1.2.3 Des performances didactiques sociales des étudiants en termes
d’interactions avec les étudiants et/ou l’équipe pédagogique
Les résultats de l’analyse du questionnaire et des posts de discussion montrent que les étudiants
manifestent faiblement des performances didactiques sociales en termes d’interactions entre
eux ou avec l’équipe pédagogique du MOOC, sans rapport direct avec le contenu
d’algorithmique : exprimer son point de vue quant à la présentation du contenu ; commenter la
difficulté d’une activité spécifique ; remercier l’équipe pédagogique ; demander des liens de
téléchargement des outils de développement des programmes en langage C.
Notre étude montre également que les étudiants manifestent plus de performances didactiques
cognitives et techniques que de performances sociales. Une explication de ce résultat peut
résider dans la perception de l’apprentissage que se font les étudiants. En effet, on peut
supposer que tout au long de leurs expériences antérieures, ils ont développé une représentation
de ce qu’est « apprendre » en se focalisant plutôt sur des sujets qui portent directement sur le
contenu en question. Une autre hypothèse possible réside dans le fait que les étudiants
considèrent que les stratégies sociales sont moins indispensables pour réussir dans le MOOC
que des stratégies cognitives et techniques qui sont en lien avec des objectifs à savoir réussir
une activité d’apprentissage (Cartier, 2006).
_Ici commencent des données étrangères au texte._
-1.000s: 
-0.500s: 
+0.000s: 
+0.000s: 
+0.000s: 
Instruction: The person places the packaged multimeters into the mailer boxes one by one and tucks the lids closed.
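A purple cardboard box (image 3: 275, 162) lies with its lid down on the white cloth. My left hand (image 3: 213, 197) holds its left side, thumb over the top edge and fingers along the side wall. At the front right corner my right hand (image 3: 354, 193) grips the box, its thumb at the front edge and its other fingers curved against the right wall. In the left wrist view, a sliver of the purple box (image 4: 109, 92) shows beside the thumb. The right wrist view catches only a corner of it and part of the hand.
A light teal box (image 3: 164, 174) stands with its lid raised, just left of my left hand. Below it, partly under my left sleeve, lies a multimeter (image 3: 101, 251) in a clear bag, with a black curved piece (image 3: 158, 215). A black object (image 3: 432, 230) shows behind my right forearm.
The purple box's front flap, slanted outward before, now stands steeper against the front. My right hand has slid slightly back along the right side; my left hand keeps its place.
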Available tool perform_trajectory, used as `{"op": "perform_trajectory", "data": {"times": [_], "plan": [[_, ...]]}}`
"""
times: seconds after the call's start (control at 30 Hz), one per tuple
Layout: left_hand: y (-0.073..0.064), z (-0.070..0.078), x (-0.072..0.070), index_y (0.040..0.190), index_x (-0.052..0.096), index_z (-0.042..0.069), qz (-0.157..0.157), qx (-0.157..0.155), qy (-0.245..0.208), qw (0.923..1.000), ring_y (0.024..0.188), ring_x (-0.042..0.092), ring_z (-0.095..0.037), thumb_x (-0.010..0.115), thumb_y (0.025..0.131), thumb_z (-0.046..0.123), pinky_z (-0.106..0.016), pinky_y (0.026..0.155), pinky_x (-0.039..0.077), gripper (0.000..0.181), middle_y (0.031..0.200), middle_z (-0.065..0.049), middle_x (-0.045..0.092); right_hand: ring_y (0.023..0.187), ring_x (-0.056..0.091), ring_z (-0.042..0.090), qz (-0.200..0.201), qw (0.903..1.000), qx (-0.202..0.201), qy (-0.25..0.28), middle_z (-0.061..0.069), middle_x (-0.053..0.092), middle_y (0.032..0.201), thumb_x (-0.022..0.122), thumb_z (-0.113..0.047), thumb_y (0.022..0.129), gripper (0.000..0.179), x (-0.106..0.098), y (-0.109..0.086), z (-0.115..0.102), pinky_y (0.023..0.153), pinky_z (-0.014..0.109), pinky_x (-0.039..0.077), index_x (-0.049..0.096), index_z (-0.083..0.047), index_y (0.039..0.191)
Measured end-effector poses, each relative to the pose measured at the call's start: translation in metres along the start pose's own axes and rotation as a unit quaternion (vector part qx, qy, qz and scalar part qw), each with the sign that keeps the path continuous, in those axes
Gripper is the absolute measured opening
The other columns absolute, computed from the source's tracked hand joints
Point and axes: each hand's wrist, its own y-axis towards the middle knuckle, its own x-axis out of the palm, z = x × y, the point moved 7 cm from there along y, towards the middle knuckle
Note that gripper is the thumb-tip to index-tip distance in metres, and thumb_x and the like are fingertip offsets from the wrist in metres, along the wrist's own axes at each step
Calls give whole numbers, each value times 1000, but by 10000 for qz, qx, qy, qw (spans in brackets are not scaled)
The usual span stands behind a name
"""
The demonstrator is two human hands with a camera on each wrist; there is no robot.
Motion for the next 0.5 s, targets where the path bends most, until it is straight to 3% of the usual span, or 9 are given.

1.2.4 Contenu construit par les étudiants en termes de savoirs conceptuels et
procéduraux
Le MOOC conçu visait à ce que les étudiants développent pas à pas la compétence
d’élaboration des algorithmes. Au regard de cet objectif, les étudiants ont construit des savoirs
conceptuels et procéduraux. Particulièrement, en mobilisant des vidéos du MOOC et/ou en
adoptant des stratégies cognitives à savoir la mise en lien des concepts avec les expériences
antérieures ou l’utilisation des organigrammes, les étudiants construisent essentiellement les
deux concepts de l’algorithmique considérés également par les concepteurs du contenu comme
incontournables pour apprendre l’algorithmique : les boucles et les conditions.
En s’intéressant à un niveau complexe de programmation, d’autres concepts ont été soulignés
dans l’étude d’Andersen et Ponti (2014). En effet, ces deux auteurs déclarent que les
participants du cMOOC de javascript cocréent des tâches d’apprentissage pour introduire les
concepts fondamentaux de javascript : fonction et fermeture
24. Dans ce sens, dans un contexte
d’apprentissage présentiel, l’étude de Nijembere (2015) montre que les concepts de boucle et
variable sont considérés comme fondamentaux en algorithmique et programmation.
On peut néanmoins penser que même si les étudiants mentionnent, dans notre recherche,
construire principalement les deux concepts de boucle et de condition, ils ont implicitement
construit d’autres concepts liés aux conditions et boucles à savoir les variables, les instructions
de base (l’affectation, la lecture et l’écriture). En effet, comme le souligne Nijembere (2015),
les concepts de l’algorithmique sont inter-reliés même s’il y a qui sont incontournables plus
que d’autres. Ainsi, par exemple on ne peut pas parler du concept de l’algorithme sans parler
des données d’entrées et de sorties, du traitement et de données de sortie. De même, les
concepts de boucles, variables et instructions de base se retrouvent dans une même instruction
d’un algorithme.
Les résultats de ces recherches antérieures présentés ci-dessus tendent à montrer que les
étudiants accordent moins d’importance aux savoirs procéduraux relativement aux savoirs
conceptuels. Notre recherche met en évidence de nouveaux éléments construits par les
étudiants dans le MOOC d’algorithmique. En effet, les résultats montrent que les étudiants ont
construit essentiellement deux types de savoirs procéduraux : la démarche à résoudre un
problème et l’exécution des algorithmes. Ce résultat peut être expliqué par le fait que les
étudiants sont conscients de la complexité de l’algorithmique qui nécessite en plus des savoirs
conceptuels des savoirs procéduraux à savoir la démarche de résolution d’un problème en
24 C’est une fonction qui fait utiliser des variables indépendantes (utilisées localement mais définies dans la portée englobante).